In their research paper entitled, “Heuristics and Biases in Thinking About Tax”, they have suggested that citizens especially in the United States suffer from a wide range of biases in the understanding of the basic features of the tax-law design and reform, like the perceptual biases more studied in the domain of the private markets, like the evaluation of “risky choice” and consumer finances. The main goal of the paper was to show that in evaluating the tax systems present in the country, citizens are vulnerable and exhibit a wide range of Heuristics and biases, which lead to inconsistent judgment and evaluation.
Prevalence of these biases show that there is indeed room for “skillful” politicians and facile political systems to “manipulate public opinion, and that tax system design will reflect a certain volatility on account of the possibility of eliciting preference reversals through purely formal rhetorical means. ” Due to the inconsistencies and biases of Heuristics, decision theorists have studied this phenomenon more closely. It turned into a respected field, founded by of Kahneman and Tversky, commonly known as “Heuristics and biases.”
Heuristics may work well in problem solving, but can also turn to harmful biases. A few examples of heuristics and biases include Framing, which means viewing a need in the real world as a “problem” you can work on solving and the counterpart bias is mistaking your view of the problem for the real need. Status quo, a heuristic that implies “Business as Usual” or “If it ain’t broke don’t fix it” may incur bias against anything new. Cognitive overconfidence is the same as decisiveness and refusal to be haunted by doubt which may lead to the bias of self-delusion.

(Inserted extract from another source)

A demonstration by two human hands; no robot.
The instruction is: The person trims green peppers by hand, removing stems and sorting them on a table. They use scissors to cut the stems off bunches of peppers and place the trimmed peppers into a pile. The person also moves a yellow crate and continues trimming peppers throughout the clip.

The Heuristic Prudent Estimation means “conservative estimates” which may lead to missed opportunities which are especially dangerous in group problem solving. Most likely scenario has the Heuristic explanation of avoiding wasting time on possibilities that probably won’t happen, but the bias is rare events can be the most important. Guessing at patterns implies quickly spotting the trend or the big picture, with a corresponding bias of “Outguessing randomness” and seeing patterns that doesn’t exist.
The last example Recall ability or Availability which implies, if an idea doesn’t fit in with the obvious data, it’s surely suspect. The corresponding bias for this is, non-obvious things can be most important or even most common. These examples of Heuristics are common in everyday life, and these rules of thumb do help in assessing situations such as deals in business, economics, or day to day domestic problems. It is common knowledge that these Heuristics can fail predictably, which are also known as “hidden traps” when a person succumbs to the counterpart bias.
It is already a given that Heuristics bring about inconsistencies and biases, but there are some methods of control. For example, for the Heuristic Framing, advice is to not automatically accept initial framing, strive for objective neutral framing, and challenge other people’s framings. These are remedies to biased formed Heuristics, which will generally help in problem solving, whichever stage of the problem the person is at.